Stored records:

|---|

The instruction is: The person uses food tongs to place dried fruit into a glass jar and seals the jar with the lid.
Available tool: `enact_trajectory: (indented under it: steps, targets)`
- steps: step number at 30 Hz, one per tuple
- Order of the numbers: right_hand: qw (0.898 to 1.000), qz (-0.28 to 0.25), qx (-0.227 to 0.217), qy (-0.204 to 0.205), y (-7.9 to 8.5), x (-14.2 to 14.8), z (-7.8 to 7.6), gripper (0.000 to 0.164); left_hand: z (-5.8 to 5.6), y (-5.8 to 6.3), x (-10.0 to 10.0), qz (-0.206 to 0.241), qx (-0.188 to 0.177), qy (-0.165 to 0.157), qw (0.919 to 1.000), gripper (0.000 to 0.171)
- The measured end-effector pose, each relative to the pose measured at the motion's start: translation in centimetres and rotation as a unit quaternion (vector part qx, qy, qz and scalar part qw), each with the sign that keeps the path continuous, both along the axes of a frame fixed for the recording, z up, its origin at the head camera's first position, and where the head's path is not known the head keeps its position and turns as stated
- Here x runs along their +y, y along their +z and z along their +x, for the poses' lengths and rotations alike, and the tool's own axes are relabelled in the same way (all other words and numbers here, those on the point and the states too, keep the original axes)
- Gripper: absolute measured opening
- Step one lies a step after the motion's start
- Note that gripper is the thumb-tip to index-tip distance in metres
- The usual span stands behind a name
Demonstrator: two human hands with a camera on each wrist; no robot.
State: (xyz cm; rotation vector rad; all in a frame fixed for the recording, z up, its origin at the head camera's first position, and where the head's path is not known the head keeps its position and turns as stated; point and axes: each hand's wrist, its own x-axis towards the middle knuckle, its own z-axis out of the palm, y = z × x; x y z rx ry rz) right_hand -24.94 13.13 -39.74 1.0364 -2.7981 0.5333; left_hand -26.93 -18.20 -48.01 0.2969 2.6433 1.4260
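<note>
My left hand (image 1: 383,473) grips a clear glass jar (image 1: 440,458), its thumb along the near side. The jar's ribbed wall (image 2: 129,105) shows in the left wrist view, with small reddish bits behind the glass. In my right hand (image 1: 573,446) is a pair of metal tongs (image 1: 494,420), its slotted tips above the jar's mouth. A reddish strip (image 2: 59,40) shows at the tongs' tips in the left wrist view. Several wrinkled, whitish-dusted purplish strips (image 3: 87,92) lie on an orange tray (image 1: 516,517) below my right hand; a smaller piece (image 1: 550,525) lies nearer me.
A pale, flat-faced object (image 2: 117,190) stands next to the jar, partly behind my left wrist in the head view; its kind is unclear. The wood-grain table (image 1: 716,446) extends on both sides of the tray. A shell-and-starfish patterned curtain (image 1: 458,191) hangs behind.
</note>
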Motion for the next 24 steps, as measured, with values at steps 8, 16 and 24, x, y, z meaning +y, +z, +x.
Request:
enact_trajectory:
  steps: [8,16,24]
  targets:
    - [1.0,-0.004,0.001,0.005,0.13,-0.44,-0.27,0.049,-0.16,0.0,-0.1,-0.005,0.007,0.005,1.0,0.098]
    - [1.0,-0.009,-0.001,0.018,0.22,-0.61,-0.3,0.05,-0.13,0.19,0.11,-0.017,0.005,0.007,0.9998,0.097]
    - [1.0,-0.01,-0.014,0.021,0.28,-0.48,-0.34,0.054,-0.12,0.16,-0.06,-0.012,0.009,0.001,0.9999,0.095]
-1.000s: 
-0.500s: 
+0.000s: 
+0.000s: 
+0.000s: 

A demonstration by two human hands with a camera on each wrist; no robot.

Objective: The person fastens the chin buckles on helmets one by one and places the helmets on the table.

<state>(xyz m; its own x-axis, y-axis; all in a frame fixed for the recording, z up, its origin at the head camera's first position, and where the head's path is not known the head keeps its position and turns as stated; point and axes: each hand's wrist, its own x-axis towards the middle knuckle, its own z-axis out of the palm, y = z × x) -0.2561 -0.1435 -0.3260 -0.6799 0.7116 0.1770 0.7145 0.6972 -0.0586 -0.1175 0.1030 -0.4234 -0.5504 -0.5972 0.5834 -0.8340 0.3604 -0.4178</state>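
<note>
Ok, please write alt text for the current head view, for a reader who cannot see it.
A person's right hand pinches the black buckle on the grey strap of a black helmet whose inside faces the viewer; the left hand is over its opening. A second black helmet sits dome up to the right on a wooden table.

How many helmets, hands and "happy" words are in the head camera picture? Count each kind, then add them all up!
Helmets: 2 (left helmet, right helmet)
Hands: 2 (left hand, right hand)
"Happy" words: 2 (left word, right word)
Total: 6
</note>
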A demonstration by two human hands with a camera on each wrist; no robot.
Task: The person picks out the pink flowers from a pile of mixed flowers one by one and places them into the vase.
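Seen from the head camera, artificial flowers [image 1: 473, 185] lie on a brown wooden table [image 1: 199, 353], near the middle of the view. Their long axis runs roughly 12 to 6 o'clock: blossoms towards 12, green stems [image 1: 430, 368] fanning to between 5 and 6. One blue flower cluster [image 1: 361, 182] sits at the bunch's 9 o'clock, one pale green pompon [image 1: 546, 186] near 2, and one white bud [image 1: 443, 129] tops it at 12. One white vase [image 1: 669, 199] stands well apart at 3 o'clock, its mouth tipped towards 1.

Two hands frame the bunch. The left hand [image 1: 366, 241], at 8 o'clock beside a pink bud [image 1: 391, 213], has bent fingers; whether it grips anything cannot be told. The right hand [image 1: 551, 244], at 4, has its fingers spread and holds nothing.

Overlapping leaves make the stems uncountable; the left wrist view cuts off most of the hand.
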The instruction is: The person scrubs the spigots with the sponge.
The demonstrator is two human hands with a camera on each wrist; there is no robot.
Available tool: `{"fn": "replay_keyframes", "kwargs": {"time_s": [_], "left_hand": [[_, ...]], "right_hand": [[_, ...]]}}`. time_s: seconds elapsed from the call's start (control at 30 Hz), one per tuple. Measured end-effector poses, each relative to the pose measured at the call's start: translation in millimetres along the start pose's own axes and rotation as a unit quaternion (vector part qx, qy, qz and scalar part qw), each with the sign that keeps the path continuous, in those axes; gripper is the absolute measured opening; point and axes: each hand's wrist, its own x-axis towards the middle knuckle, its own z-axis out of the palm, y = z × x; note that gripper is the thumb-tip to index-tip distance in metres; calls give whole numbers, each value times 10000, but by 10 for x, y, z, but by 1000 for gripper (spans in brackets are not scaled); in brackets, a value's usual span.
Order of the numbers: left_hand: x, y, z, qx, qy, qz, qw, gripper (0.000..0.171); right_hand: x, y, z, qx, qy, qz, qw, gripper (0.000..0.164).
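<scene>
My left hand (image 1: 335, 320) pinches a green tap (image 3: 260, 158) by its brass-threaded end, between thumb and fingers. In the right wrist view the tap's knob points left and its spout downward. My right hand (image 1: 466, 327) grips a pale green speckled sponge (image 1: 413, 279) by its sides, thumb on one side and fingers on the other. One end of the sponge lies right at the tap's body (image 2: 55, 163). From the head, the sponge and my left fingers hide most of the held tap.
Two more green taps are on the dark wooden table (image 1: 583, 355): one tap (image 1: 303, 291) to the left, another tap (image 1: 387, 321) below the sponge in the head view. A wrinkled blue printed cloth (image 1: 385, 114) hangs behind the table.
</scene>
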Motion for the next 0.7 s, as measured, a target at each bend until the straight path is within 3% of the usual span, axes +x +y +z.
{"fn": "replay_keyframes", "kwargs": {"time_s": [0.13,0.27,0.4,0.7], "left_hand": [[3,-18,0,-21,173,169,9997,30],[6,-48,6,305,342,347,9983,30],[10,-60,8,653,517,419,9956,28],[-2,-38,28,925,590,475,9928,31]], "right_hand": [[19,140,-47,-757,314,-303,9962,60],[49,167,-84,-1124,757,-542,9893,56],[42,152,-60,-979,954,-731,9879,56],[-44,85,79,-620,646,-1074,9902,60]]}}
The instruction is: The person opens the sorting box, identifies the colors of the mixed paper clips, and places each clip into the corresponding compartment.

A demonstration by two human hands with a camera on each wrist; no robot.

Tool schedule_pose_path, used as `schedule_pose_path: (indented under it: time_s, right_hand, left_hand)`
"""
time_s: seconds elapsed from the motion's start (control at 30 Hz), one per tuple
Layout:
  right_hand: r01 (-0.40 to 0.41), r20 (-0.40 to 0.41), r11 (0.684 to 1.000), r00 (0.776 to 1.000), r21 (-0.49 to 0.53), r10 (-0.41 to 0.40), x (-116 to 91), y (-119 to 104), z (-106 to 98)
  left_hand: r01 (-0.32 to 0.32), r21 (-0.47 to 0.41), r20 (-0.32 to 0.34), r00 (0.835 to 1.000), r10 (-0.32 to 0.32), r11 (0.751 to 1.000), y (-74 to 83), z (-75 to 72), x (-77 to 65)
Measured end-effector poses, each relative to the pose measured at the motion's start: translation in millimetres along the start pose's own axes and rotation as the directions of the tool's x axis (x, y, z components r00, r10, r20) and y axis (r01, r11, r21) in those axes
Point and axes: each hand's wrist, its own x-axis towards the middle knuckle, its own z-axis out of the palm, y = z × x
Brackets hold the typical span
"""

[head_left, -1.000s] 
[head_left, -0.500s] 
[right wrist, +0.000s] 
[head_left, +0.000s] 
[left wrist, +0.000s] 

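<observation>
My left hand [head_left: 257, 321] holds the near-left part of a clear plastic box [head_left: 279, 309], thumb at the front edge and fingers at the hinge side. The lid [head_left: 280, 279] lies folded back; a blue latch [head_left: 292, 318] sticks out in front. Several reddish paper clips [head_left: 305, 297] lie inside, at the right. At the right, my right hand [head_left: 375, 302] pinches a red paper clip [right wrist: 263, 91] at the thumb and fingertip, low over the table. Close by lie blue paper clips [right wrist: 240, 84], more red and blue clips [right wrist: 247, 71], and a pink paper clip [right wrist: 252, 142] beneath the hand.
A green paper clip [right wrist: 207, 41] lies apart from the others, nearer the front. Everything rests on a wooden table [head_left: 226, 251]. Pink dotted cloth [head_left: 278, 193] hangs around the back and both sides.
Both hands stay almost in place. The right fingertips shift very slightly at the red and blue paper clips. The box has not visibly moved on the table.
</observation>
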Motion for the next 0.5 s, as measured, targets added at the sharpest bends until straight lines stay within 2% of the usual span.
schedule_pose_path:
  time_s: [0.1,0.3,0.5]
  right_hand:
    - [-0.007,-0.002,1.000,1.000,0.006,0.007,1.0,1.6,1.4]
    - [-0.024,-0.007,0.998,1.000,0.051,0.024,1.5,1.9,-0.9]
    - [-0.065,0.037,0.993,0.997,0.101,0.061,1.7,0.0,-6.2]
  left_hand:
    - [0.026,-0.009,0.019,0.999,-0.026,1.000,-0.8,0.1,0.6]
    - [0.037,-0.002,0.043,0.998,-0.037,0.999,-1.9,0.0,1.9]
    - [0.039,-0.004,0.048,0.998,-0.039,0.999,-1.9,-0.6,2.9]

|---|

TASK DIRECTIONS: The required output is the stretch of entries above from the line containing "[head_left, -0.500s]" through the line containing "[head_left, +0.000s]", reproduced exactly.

ANSWER BOX:
[head_left, -0.500s] 
[right wrist, +0.000s] 
[head_left, +0.000s] 

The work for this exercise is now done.